Your assignment: Could you return the full listing below exactly as it appears?

Data excerpt:

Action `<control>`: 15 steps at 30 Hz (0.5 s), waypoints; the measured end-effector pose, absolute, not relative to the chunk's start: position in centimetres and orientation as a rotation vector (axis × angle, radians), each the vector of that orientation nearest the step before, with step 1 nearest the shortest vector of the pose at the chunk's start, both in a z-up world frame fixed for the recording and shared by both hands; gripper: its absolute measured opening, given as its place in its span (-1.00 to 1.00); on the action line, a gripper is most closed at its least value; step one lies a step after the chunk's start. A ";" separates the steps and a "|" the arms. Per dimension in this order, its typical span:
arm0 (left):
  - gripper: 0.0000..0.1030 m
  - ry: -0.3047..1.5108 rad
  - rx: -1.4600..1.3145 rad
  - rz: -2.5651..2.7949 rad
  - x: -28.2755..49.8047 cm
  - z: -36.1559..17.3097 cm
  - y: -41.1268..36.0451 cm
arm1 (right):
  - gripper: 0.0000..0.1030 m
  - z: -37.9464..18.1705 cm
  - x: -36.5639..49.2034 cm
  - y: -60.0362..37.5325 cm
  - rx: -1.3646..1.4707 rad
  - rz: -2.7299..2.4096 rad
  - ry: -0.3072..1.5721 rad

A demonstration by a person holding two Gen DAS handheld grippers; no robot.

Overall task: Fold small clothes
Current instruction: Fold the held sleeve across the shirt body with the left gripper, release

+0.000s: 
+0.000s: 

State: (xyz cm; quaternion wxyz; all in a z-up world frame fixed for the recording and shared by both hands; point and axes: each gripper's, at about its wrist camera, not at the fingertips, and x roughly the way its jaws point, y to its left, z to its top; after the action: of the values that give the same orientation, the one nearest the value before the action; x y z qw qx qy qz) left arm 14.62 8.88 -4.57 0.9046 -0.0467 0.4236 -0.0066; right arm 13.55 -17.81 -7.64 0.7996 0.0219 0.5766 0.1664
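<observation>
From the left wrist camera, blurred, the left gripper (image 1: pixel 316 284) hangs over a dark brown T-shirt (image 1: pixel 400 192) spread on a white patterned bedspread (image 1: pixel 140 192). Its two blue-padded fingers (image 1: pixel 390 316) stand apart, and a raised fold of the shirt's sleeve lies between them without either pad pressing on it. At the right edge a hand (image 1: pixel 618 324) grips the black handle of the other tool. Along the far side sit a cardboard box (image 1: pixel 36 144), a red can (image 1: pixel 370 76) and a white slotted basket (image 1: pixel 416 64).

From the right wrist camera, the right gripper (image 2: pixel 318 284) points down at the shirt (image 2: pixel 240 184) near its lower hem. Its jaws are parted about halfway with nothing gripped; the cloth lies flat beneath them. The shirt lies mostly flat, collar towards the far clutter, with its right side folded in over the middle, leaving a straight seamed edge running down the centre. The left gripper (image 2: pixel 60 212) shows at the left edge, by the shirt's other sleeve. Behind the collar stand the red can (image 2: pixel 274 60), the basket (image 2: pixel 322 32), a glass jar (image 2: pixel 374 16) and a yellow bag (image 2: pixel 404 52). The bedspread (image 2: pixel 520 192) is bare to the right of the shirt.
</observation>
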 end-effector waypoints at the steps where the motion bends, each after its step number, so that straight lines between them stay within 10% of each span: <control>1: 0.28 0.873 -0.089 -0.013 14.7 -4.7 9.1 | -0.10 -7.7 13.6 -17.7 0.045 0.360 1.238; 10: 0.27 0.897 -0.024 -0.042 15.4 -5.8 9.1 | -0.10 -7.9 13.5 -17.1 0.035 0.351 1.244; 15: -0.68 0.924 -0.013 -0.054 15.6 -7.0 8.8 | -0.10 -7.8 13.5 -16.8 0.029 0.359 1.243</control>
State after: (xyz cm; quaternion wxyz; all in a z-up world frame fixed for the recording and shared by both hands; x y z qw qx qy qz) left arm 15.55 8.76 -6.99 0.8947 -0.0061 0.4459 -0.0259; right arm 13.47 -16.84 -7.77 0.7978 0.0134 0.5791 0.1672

Output of the exercise:
Action `<control>`: 15 steps at 30 Hz (0.5 s), waypoints; the measured end-effector pose, absolute, not relative to the chunk's start: position in centimetres and orientation as a rotation vector (axis × angle, radians), each the vector of that orientation nearest the step before, with step 1 nearest the shortest vector of the pose at the chunk's start, both in a z-up world frame fixed for the recording and shared by both hands; gripper: its absolute measured opening, given as its place in its span (-1.00 to 1.00); on the action line, a gripper is most closed at its least value; step one lies a step after the chunk's start. A ";" separates the steps and a "|" the arms. Per dimension in this order, its typical span:
arm0 (left):
  - gripper: 0.0000..0.1030 m
  - ry: -0.3047..1.5108 rad
  - rx: -1.4600..1.3145 rad
  - rz: -2.5651..2.7949 rad
  - x: -28.2755..49.8047 cm
  - z: -36.1559..17.3097 cm
  - y: -41.1268..36.0451 cm
arm1 (right):
  - gripper: 0.0000..0.1030 m
  - z: -37.9464..18.1705 cm
  - x: -36.5639..49.2034 cm
  - y: -60.0362..37.5325 cm
  - rx: -1.3646..1.4707 rad
  - rz: -2.7299..2.4096 rad
  - ry: -0.3072..1.5721 rad

A demonstration by a person holding two Gen DAS handheld grippers; no robot.

Overall task: Fold small clothes
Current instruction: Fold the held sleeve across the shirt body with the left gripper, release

+0.000s: 
+0.000s: 

State: (xyz cm; quaternion wxyz; all in a z-up world frame fixed for the recording and shared by both hands; point and axes: each gripper's, at about its wrist camera, not at the fingertips, and x roughly the way its jaws point, y to its left, z to its top; after the action: of the values that give the same orientation, the one nearest the value before the action; x y z qw qx qy qz) left arm 14.62 8.88 -4.57 0.9046 -0.0467 0.4236 -0.0066; right arm 13.55 -17.81 -7.64 0.7996 0.0219 0.5766 0.1664
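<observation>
From the left wrist camera, blurred, the left gripper (image 1: pixel 316 284) hangs over a dark brown T-shirt (image 1: pixel 400 192) spread on a white patterned bedspread (image 1: pixel 140 192). Its two blue-padded fingers (image 1: pixel 390 316) stand apart, and a raised fold of the shirt's sleeve lies between them without either pad pressing on it. At the right edge a hand (image 1: pixel 618 324) grips the black handle of the other tool. Along the far side sit a cardboard box (image 1: pixel 36 144), a red can (image 1: pixel 370 76) and a white slotted basket (image 1: pixel 416 64).

From the right wrist camera, the right gripper (image 2: pixel 318 284) points down at the shirt (image 2: pixel 240 184) near its lower hem. Its jaws are parted about halfway with nothing gripped; the cloth lies flat beneath them. The shirt lies mostly flat, collar towards the far clutter, with its right side folded in over the middle, leaving a straight seamed edge running down the centre. The left gripper (image 2: pixel 60 212) shows at the left edge, by the shirt's other sleeve. Behind the collar stand the red can (image 2: pixel 274 60), the basket (image 2: pixel 322 32), a glass jar (image 2: pixel 374 16) and a yellow bag (image 2: pixel 404 52). The bedspread (image 2: pixel 520 192) is bare to the right of the shirt.
</observation>
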 end-effector waypoints at the steps where the motion bends, each after its step number, so that straight lines between them stay within 10% of each span: <control>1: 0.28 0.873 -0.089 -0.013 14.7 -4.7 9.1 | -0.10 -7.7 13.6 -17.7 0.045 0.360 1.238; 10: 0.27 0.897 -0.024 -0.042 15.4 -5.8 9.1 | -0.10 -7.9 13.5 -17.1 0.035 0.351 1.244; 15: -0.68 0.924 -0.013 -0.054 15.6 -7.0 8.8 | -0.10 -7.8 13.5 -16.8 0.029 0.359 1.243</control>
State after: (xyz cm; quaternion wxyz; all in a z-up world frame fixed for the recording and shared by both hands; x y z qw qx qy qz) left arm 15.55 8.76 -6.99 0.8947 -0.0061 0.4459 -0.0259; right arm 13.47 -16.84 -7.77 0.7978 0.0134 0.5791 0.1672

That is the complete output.